One critical weakness in machine learning is that it will replicate, and sometimes magnify, existing biases which are present in the data sets on which it is trained. This is of particular importance in the medical context, given known discrepancies in health outcomes along gender and racial lines. For example, clinical trials often fail to include enough women and do not adequately investigate how a drug might affect women’s bodies differently. Women’s self-reported pain is more likely to be questioned by doctors and pain conditions in women are frequently misdiagnosed.
AI can be both a positive and a negative in this context. On the one hand, a carefully designed programme might provide more accurate clinical predictions and go some way to overcoming potential biases in human decision-makers. On the other, an AI tool trained on a data set that is skewed along gender lines will replicate this imbalance. It is plausible that an AI diagnostic tool might be more accurate than a human clinician overall, but distribute those benefits unevenly, with minimal improvement in detecting a condition in women but a large improvement for men.

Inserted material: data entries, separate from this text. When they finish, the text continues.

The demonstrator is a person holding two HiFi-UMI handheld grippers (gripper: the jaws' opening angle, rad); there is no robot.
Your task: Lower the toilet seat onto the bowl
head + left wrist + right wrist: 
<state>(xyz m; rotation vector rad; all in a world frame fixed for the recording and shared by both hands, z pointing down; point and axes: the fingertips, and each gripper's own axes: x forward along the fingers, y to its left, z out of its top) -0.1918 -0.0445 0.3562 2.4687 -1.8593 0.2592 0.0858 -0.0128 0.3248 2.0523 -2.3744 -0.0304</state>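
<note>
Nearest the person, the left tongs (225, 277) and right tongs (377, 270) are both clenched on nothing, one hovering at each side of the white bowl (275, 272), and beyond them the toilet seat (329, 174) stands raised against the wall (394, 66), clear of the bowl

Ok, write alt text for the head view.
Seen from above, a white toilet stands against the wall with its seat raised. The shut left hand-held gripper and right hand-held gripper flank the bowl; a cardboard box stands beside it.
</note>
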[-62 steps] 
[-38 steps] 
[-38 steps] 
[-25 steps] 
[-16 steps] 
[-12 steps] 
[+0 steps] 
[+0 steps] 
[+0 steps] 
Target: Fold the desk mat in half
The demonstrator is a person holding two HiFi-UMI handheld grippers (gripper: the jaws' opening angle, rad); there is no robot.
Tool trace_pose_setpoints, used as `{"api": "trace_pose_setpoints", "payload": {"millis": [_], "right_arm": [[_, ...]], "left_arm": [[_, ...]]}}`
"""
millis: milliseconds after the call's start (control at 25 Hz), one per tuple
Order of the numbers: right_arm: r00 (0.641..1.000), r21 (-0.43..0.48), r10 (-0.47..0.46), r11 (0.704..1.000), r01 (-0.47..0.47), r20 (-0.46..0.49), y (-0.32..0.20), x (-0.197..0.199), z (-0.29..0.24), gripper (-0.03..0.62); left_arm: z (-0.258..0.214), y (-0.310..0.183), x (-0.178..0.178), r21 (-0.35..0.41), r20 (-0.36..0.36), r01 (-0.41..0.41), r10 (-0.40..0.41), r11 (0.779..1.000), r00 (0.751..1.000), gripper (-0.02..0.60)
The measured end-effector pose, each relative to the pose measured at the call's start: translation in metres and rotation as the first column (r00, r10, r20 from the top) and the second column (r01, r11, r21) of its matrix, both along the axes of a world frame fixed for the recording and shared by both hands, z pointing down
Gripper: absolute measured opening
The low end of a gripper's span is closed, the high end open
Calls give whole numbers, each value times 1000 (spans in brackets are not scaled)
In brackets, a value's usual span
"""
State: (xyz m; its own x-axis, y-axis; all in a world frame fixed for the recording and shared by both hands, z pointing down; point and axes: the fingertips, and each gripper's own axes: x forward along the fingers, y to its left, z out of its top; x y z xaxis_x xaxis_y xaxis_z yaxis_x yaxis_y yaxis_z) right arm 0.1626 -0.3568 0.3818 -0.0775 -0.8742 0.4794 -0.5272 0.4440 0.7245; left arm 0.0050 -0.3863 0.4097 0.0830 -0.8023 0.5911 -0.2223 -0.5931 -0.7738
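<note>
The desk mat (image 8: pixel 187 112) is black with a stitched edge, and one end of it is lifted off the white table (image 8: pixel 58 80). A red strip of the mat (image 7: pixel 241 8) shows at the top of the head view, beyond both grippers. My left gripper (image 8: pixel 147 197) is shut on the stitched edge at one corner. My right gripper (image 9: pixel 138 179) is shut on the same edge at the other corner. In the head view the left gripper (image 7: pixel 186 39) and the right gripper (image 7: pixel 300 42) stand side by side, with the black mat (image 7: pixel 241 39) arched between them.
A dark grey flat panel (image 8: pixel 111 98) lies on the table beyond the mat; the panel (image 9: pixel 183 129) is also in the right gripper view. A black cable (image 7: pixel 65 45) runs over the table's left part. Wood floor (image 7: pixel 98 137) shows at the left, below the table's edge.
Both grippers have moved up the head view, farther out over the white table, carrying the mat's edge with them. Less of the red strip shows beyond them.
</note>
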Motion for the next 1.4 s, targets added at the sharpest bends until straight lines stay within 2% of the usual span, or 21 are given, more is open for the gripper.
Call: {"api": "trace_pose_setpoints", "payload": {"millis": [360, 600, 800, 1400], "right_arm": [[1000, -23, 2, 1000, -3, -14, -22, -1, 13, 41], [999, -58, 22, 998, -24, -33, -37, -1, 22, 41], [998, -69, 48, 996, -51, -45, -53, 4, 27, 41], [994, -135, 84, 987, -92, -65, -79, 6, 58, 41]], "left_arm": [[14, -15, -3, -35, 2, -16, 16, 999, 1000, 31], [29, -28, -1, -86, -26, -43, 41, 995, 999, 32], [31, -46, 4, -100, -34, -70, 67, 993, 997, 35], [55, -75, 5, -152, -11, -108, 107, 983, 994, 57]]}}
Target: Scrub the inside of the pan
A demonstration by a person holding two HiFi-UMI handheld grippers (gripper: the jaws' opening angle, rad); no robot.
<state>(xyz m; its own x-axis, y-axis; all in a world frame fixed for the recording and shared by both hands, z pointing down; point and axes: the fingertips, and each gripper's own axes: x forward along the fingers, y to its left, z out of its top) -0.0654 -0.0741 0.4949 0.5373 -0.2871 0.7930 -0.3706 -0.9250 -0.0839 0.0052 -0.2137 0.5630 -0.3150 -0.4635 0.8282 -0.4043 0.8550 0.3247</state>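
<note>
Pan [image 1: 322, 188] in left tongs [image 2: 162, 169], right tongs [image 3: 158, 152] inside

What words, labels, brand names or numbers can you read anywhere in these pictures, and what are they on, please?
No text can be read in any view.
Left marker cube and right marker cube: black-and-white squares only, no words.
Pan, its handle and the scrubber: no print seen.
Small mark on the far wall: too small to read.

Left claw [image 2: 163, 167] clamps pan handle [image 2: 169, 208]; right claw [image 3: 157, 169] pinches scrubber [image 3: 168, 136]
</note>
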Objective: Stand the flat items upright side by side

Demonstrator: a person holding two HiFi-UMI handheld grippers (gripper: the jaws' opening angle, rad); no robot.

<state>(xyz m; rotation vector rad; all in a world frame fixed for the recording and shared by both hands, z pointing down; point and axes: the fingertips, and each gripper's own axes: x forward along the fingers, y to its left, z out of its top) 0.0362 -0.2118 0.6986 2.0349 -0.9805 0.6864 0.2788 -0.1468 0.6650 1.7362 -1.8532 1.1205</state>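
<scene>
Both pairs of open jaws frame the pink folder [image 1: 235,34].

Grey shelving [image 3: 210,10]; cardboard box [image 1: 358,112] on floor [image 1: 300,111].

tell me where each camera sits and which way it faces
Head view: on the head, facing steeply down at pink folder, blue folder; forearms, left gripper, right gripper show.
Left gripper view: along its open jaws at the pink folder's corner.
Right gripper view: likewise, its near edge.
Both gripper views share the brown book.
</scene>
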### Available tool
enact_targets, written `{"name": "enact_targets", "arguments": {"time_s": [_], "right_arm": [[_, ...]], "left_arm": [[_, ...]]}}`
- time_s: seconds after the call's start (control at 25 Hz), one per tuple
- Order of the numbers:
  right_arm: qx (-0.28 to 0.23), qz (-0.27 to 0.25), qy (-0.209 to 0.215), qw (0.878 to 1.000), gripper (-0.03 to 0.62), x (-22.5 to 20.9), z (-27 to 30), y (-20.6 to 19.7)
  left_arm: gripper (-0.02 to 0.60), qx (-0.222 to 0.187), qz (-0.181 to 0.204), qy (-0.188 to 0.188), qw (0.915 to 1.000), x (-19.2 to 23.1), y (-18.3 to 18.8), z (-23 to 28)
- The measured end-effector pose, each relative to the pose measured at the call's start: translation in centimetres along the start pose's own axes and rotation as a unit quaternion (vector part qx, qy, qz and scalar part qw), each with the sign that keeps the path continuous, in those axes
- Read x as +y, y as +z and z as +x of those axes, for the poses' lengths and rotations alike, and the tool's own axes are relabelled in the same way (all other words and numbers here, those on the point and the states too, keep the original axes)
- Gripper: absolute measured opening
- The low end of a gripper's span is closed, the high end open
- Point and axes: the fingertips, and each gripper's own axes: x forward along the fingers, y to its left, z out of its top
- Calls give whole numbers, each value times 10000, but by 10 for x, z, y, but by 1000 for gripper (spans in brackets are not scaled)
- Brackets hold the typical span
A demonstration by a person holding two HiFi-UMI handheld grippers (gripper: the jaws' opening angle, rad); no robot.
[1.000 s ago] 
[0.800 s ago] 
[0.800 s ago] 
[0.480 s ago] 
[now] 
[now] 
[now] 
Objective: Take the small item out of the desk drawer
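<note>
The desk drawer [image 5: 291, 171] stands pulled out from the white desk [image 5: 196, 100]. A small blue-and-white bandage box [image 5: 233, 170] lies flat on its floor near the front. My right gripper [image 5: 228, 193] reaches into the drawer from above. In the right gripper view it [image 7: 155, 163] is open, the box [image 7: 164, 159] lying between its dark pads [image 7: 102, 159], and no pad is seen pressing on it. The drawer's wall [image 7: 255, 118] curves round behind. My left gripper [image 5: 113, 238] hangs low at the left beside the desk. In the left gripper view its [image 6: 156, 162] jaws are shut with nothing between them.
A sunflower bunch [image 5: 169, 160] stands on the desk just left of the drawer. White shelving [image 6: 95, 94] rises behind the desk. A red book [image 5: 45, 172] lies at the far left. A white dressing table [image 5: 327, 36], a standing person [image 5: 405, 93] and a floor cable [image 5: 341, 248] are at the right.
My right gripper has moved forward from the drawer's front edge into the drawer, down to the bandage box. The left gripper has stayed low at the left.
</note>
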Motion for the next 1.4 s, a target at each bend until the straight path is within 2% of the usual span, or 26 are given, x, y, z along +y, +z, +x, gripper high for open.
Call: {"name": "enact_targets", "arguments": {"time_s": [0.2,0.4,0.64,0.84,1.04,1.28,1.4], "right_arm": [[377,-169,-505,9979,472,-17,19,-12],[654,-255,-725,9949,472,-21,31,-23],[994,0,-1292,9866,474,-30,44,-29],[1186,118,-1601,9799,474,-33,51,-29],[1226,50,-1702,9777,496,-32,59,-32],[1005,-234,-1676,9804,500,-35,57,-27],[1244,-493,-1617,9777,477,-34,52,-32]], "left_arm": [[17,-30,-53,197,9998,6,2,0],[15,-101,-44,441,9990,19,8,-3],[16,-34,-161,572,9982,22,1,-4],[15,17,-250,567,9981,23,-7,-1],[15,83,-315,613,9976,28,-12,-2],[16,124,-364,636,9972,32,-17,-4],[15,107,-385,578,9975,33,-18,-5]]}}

Where a woman suffers harm as a result of negligent treatment by a clinician, who was un-assisted by AI, she can bring a civil claim. If women are more likely to suffer negligent treatment, then we can expect this to be reflected in a larger number of successful negligence claims brought by women. Where an AI system has been adopted by a hospital for use, things will be more complex. As discussed above, a doctor might not be negligent for relying on a complex algorithm that, overall, improves outcomes. However, a hospital who chooses to use an AI system which distributes healthcare gains unevenly could arguably be in breach of its duty of care. Traditionally, negligence law has not concerned itself with questions of discrimination. Perhaps these issues will now arise, given the practical possibility of testing AI systems for bias. More plausibly, this could be addressed by a new bespoke legal regime, more suited to these emergent technologies.
Might there be a new legal regime developed to deal with AI systems in healthcare?
The European Parliament’s Legal Affairs (JURI) Committee has considered the question of how liability for damage caused by advanced robots and AI should be determined. They suggest a new regime under which it is compulsory for all those using these technologies to be insured. Liability for harm resulting from use of AI could be determined strictly or could be apportioned between different actors on a risk-management basis. The latter approach would attach liability to those who were able to minimise risks posed by the AI system in question but failed to do so, for example, the programmer or the user/owner, depending on the circumstances. The BSB has expressed strong support for compulsory insurance to cover owners and/or operators of AI. They argue a direct right of action against the insurer should be available to an innocent third party harmed by an accident involving AI, with liability being strict. As to who the insurer should then have recourse to, the BSB is less clear, aside from rejecting the need for a harmonised EU approach. The England and Wales Law Commission has already started a project looking into Autonomous Cars. It seems likely AI will be on the agenda in years to come. We will have to watch this space.